*** Opening of Provided material ***

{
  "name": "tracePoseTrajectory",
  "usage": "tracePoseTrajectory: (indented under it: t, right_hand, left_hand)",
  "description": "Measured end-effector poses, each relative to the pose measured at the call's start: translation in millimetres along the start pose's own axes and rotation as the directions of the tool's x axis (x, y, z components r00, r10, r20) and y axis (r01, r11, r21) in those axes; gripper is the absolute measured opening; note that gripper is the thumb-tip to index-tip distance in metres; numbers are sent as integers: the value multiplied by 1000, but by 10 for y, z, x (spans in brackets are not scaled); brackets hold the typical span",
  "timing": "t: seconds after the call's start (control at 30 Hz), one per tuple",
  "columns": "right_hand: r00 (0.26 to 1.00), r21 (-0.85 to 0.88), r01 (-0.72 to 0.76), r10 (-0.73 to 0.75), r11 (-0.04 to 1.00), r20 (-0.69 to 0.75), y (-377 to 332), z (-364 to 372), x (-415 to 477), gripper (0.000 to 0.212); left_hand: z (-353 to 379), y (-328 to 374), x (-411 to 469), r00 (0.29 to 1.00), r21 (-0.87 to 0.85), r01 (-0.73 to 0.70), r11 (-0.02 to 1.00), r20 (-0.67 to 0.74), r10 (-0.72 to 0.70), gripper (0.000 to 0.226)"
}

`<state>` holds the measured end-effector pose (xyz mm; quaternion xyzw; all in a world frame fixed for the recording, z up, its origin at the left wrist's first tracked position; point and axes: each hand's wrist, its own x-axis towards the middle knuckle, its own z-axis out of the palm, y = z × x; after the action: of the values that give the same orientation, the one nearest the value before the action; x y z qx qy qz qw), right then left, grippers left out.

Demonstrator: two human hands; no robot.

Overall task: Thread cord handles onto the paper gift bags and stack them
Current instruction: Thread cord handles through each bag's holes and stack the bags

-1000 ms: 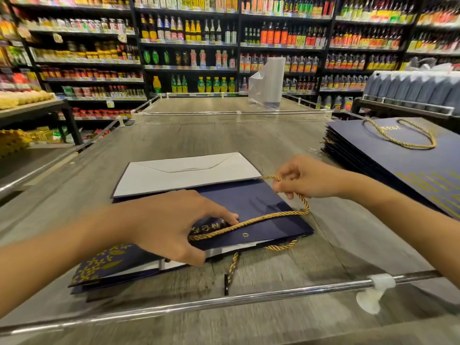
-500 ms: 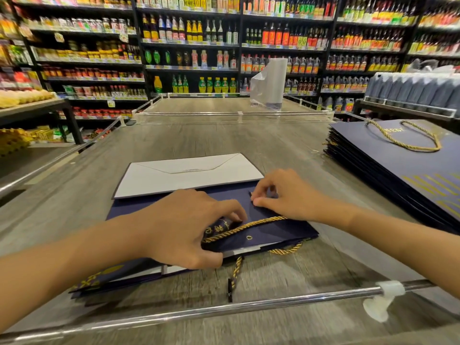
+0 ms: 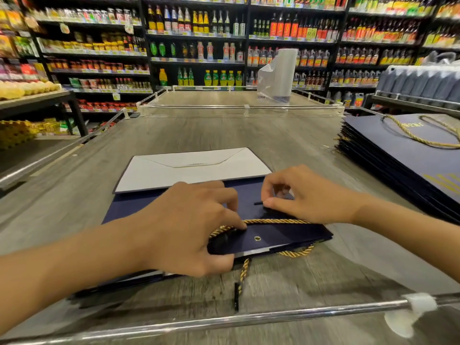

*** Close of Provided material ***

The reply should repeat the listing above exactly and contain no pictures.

{
  "name": "tracePoseTrajectory",
  "usage": "tracePoseTrajectory: (indented under it: t, right_hand, left_hand)",
  "description": "Measured end-effector poses, each relative to the pose measured at the call's start: translation in millimetres along the start pose's own axes and rotation as the directions of the tool's x axis (x, y, z components r00, r10, r20) and y axis (r01, r11, r21) in those axes; gripper is the absolute measured opening; note that gripper is the thumb-tip to index-tip distance in metres; numbers are sent as integers: the value multiplied by 1000, but by 10 for y, z, x (spans in brackets are not scaled); brackets hold the typical span",
  "timing": "t: seconds after the call's start (control at 30 Hz), one per tuple",
  "columns": "right_hand: r00 (0.26 to 1.00), r21 (-0.85 to 0.88), r01 (-0.72 to 0.76), r10 (-0.73 to 0.75), r11 (-0.04 to 1.00), r20 (-0.69 to 0.75), y (-377 to 332), z (-364 to 372), x (-415 to 477), gripper (0.000 to 0.212); left_hand: z (-353 to 379), y (-328 to 374), x (-411 to 469), r00 (0.29 to 1.00), r21 (-0.87 to 0.85), r01 (-0.73 to 0.70), r11 (-0.02 to 1.00), r20 (-0.67 to 0.74), r10 (-0.72 to 0.70), gripper (0.000 to 0.226)"
}

`<state>` holds the measured end-effector pose (xyz mm; quaternion xyzw; all in a world frame fixed for the recording, z up, its origin at the left wrist's first tracked position; point and axes: each hand's wrist, its own x-axis towards the middle knuckle, its own z-axis out of the palm, y = z × x; after the action: of the values that give the same orientation, the one nearest the value before the action; x y z qx qy qz qw), right then left, grippers left out.

Demonstrator: two human hands; no robot.

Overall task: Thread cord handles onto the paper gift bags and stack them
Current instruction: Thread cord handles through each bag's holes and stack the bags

-1000 ms: 
-500 ms: 
+0 ms: 

The answer contains nothing further.